For the entries below, repeat exactly each line starting with the one that contains "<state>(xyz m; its" and going on through the one that contains "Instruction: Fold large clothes", and no others.

[Data for review Boundary: Start]

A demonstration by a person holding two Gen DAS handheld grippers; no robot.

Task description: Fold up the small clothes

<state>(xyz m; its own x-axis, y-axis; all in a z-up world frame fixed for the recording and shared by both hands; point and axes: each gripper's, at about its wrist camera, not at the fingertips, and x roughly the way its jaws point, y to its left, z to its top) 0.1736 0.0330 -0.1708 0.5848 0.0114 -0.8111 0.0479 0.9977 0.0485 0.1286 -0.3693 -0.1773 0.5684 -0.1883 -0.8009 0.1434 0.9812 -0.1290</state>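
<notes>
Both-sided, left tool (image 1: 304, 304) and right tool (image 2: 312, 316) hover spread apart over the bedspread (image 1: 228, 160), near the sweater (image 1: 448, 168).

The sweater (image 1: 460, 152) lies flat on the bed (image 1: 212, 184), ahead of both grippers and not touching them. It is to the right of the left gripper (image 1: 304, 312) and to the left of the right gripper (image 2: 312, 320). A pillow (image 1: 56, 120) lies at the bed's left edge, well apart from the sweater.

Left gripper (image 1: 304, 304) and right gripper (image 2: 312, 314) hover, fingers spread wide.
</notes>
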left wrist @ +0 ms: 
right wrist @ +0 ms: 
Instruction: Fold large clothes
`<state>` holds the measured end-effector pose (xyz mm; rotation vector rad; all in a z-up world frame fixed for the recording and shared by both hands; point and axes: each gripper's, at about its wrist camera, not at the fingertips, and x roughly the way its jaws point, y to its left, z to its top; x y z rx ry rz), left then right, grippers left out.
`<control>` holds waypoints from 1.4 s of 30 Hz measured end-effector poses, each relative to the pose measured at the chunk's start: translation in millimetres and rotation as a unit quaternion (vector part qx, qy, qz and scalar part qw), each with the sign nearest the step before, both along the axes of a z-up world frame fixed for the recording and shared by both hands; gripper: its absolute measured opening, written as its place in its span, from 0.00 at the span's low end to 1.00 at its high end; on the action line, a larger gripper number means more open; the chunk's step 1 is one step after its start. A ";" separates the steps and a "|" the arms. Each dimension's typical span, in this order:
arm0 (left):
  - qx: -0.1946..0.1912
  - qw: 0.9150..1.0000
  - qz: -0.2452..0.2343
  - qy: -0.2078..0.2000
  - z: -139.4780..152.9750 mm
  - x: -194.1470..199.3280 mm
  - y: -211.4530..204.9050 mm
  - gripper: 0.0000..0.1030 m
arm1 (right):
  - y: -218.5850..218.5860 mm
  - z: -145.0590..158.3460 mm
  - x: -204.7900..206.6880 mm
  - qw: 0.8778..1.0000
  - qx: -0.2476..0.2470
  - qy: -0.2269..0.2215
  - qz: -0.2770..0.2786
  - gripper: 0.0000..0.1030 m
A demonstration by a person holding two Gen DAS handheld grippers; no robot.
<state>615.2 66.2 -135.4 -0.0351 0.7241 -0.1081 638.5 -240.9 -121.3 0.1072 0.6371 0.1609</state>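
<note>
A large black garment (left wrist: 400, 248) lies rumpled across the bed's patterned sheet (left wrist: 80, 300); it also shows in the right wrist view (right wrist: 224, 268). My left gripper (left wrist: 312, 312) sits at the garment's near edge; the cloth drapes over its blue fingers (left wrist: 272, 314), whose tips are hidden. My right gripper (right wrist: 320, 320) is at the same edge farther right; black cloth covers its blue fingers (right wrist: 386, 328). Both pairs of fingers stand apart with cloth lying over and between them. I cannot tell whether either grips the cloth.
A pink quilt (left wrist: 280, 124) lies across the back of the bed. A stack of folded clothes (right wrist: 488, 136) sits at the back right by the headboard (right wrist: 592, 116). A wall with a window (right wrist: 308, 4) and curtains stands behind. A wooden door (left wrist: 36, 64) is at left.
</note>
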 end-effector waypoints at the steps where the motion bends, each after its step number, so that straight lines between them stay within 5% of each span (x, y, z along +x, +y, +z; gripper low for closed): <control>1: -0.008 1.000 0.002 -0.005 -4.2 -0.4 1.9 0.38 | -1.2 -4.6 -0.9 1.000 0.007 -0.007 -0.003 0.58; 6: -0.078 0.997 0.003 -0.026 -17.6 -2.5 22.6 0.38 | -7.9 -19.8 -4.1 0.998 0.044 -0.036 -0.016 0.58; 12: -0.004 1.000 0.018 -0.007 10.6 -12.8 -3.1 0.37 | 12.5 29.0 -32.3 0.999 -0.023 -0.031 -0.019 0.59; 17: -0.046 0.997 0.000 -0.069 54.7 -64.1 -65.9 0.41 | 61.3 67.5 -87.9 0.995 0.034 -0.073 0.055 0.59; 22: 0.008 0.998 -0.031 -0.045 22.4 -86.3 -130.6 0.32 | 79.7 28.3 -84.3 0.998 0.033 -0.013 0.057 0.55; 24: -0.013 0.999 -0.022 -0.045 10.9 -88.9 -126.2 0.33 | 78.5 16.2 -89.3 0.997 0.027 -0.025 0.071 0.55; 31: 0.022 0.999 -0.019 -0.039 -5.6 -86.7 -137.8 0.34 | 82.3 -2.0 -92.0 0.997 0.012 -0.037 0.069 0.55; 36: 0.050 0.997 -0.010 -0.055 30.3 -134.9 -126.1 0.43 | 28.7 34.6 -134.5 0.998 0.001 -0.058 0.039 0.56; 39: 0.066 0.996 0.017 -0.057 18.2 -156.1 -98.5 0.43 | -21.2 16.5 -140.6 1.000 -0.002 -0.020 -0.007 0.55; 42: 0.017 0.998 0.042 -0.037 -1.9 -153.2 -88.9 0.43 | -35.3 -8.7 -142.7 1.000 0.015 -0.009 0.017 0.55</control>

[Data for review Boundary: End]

Answer to this exercise =
<state>(xyz m; its own x-axis, y-axis; all in a z-up world frame fixed for the recording and shared by both hands; point and axes: each gripper's, at about its wrist camera, not at the fingertips, and x roughly the way its jaws point, y to its left, z to its top) 0.1736 0.0330 -0.1708 0.5848 0.0114 -0.8111 0.0479 0.9977 0.0485 0.1286 -0.3693 -0.1773 0.5684 -0.1883 -0.8009 0.1434 0.9812 -0.1290</state>
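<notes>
Both-sided, left tool (image 1: 304, 304) and right tool (image 2: 312, 316) hover spread apart over the bedspread (image 1: 228, 160), near the sweater (image 1: 448, 168).

The sweater (image 1: 460, 152) lies flat on the bed (image 1: 212, 184), ahead of both grippers and not touching them. It is to the right of the left gripper (image 1: 304, 312) and to the left of the right gripper (image 2: 312, 320). A pillow (image 1: 56, 120) lies at the bed's left edge, well apart from the sweater.

Left gripper (image 1: 304, 304) and right gripper (image 2: 312, 314) hover, fingers spread wide.
</notes>
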left wrist @ +0 ms: 
right wrist @ +0 ms: 
Instruction: Fold large clothes

The output as shown is complete.